Hypertension Unit, Division of Cardiology, Department of Clinical and Molecular Medicine, Faculty of Medicine and Psychology, Sant'Andrea Hospital, University of Rome Sapienza, Rome, Italy.
IRCCS Neuromed, Pozzilli, IS, Italy.
Curr Hypertens Rep. 2019 Oct 10;21(11):85. doi: 10.1007/s11906-019-0991-2.
Essential hypertension is the main determinant of cardiovascular morbidity and mortality worldwide. During the last decades, several antihypertensive drug therapies have been introduced and tested in clinical trials, both as monotherapies and combination therapies. The current recommended therapeutic approaches effectively reduce the lifetime risk of experiencing major cardiovascular outcomes and disabling comorbidities, such as myocardial infarction, stroke, and congestive heart failure. On the basis of multiple proofs, antihypertensive therapy is currently recommended for improving event-free survival rate and quality of life in different clinical settings and conditions. At the same time, other cardiovascular drugs, including novel lipid-lowering, anti-platelet, and anti-coagulation agents, have been made available and also contribute to reduce the incidence of atherothrombotic diseases.
Beyond the beneficial aspects obtained by pharmacological treatment of major cardiovascular risk factors and comorbidities, including hypertension, several aspects remain to be defined. One major limitation linked to randomized, controlled clinical trials is represented by the relatively short duration of the studies, which usually ranges between 1 and 5 years. Whether antihypertensive therapy should be maintained for a longer time (after 5 years) and whether this is supported by sufficient evidence of a persisting benefit is supported by limited post-trial observations but mostly by findings derived from large clinical registries.
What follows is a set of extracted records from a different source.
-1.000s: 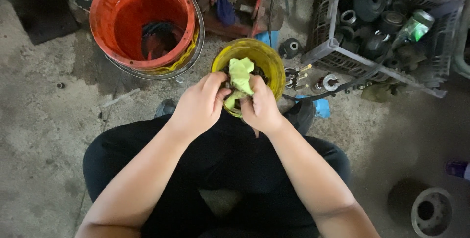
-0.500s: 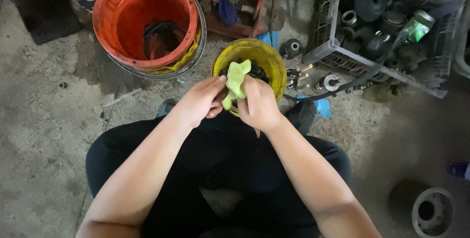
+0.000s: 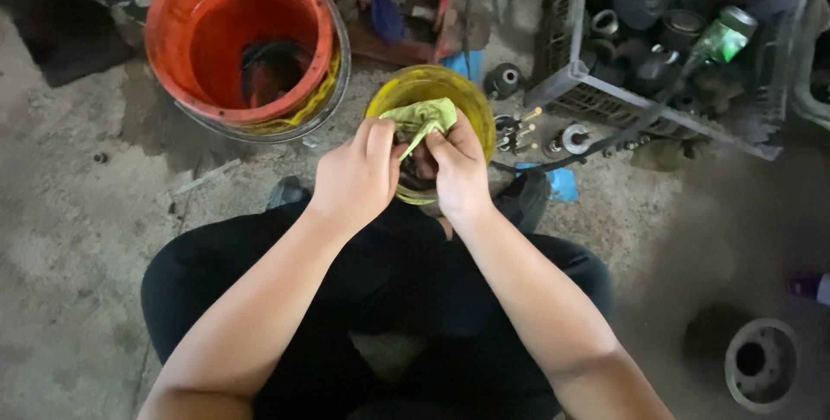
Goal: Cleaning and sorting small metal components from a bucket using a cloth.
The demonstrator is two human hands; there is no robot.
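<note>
Left hand: the left hand (image 3: 359, 174) is curled shut, fingers pinching the near edge of a yellow-green rag (image 3: 421, 117).
Right hand: the right hand (image 3: 458, 169) is also closed on the rag, thumb and fingers bunching the cloth against something dark; what that dark thing is cannot be made out.
Rag: crumpled, held between both hands, directly over the mouth of a small yellow bucket (image 3: 430, 92).
Yellow bucket: stands on the concrete floor (image 3: 78, 213) just in front of the person's knees; the hands cover its near rim.
Orange bucket: a larger orange bucket (image 3: 238, 35) sits to the left of the yellow one, nested in a wider metal rim; something dark and coiled lies at its bottom.
Crate: a grey plastic crate (image 3: 674, 48) to the right, tilted, packed with dark round metal parts; a green bottle (image 3: 722, 40) lies on top.
Loose parts: small metal fittings (image 3: 519, 130) lie on the floor between yellow bucket and crate.
Far right: a round metal flange (image 3: 761, 364) lies flat on the floor, well apart from the hands.
Posture: person crouched, dark trousers (image 3: 389, 299), forearms bare.
</note>
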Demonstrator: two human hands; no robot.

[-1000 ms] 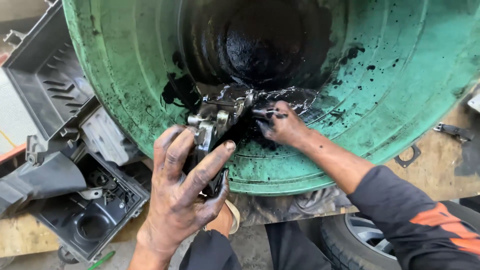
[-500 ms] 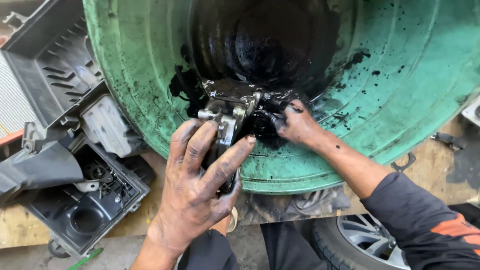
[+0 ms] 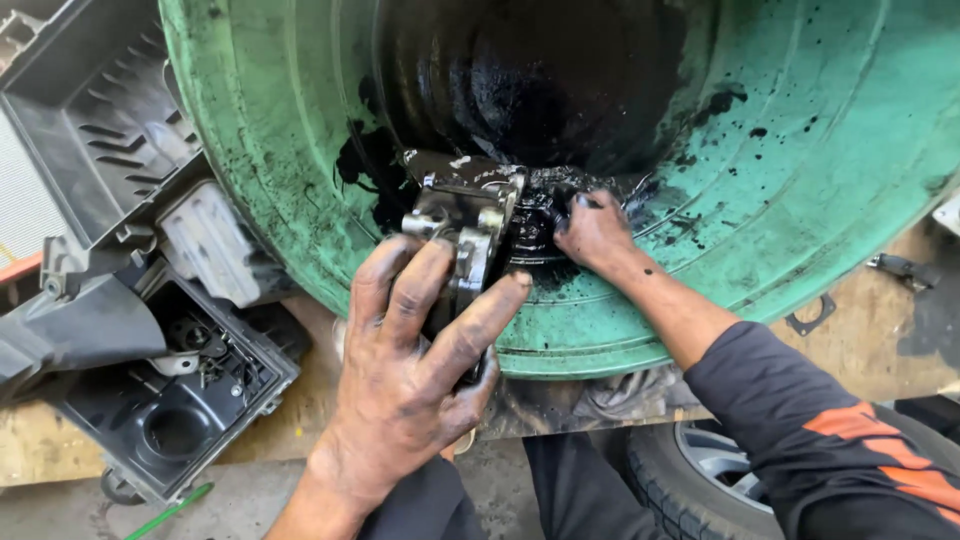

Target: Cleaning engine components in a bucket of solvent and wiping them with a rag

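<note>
While the left hand (image 3: 410, 390) clamps the oily metal part (image 3: 465, 225) from below, its fingers wrapped tight, the right hand (image 3: 592, 232) pinches a greasy piece beside it inside the green drum (image 3: 800, 180). Judged heavy, rigid, slippery; best gripped around its body.

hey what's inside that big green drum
Inside the green drum, black oily sludge coats the deep end. The right hand reaches into it; its fingertips are hidden in grime. The left hand holds a metal part.
</note>
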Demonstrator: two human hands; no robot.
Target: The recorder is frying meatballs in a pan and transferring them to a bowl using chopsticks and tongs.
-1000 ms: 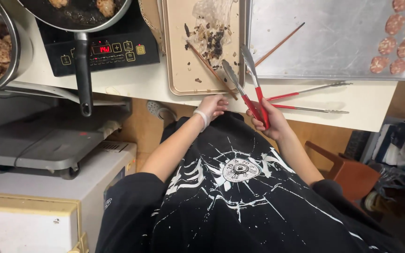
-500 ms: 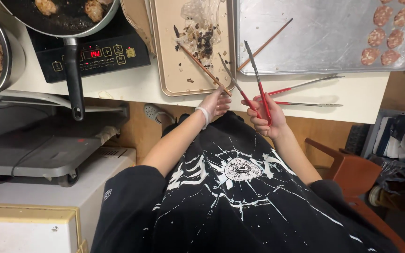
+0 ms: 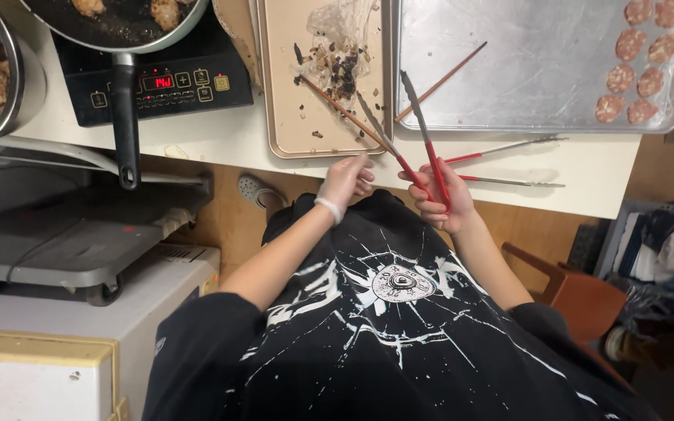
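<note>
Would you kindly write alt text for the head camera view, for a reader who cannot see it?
Seen from above, a person's right hand grips red-handled tongs over a crumb-strewn tray, while the gloved left hand is beside them. A frying pan sits on a cooktop at left; meat slices lie on a metal sheet at right.

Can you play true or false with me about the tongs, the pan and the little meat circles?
1. The right hand holds red-handled tongs. True.
2. The left hand wears a thin glove. True.
3. The frying pan sits on the floor. False: it sits on the black cooktop.
4. The meat rounds lie on the silver tray. True.
5. The small tan tray is spotless. False: dark crumbs lie on it.
6. Only one pair of tongs is here. False: another pair lies on the counter.
</note>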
The so-called legacy effect in the treatment of hypertension, in which patients who are treated with a given antihypertensive therapy may derive a long-term benefit after discontinuation of therapy, has been recently proposed on the basis of accumulating evidence and, in particular, on the availability of long-term post-trial observations in randomized controlled clinical trials. In this review, we discuss the evidence witnessing a legacy effect of antihypertensive therapy and whether this supports sufficiently lifetime drug treatment of hypertension.
原发性高血压是全球心血管发病率和死亡率的主要决定因素。在过去几十年中,已经引入并在临床试验中测试了几种降压药物治疗方法,包括单药治疗和联合治疗。目前推荐的治疗方法可有效降低发生主要心血管事件和致残性合并症(如心肌梗死、中风和充血性心力衰竭)的终生风险。基于多项证据,目前建议在不同的临床环境和条件下进行降压治疗,以提高无事件生存率和生活质量。同时,其他心血管药物,包括新型降脂、抗血小板和抗凝药物,也已上市,有助于降低动脉粥样硬化血栓疾病的发生率。
目的综述:除了通过药物治疗主要心血管危险因素和合并症(包括高血压)获得有益方面之外,还有几个方面需要确定。一个与随机对照临床试验相关的主要局限性是研究的持续时间相对较短,通常在 1 至 5 年之间。降压治疗是否应该更长时间(5 年后)维持,以及是否有足够的持续获益证据支持,这受到有限的试验后观察结果的支持,但主要是基于大型临床注册研究的结果。最近,在积累的证据的基础上,特别是在随机对照临床试验的长期试验后观察结果的基础上,提出了高血压治疗中的所谓“遗留效应”。在本文中,我们讨论了见证降压治疗遗留效应的证据,以及这是否足以支持高血压的终身药物治疗。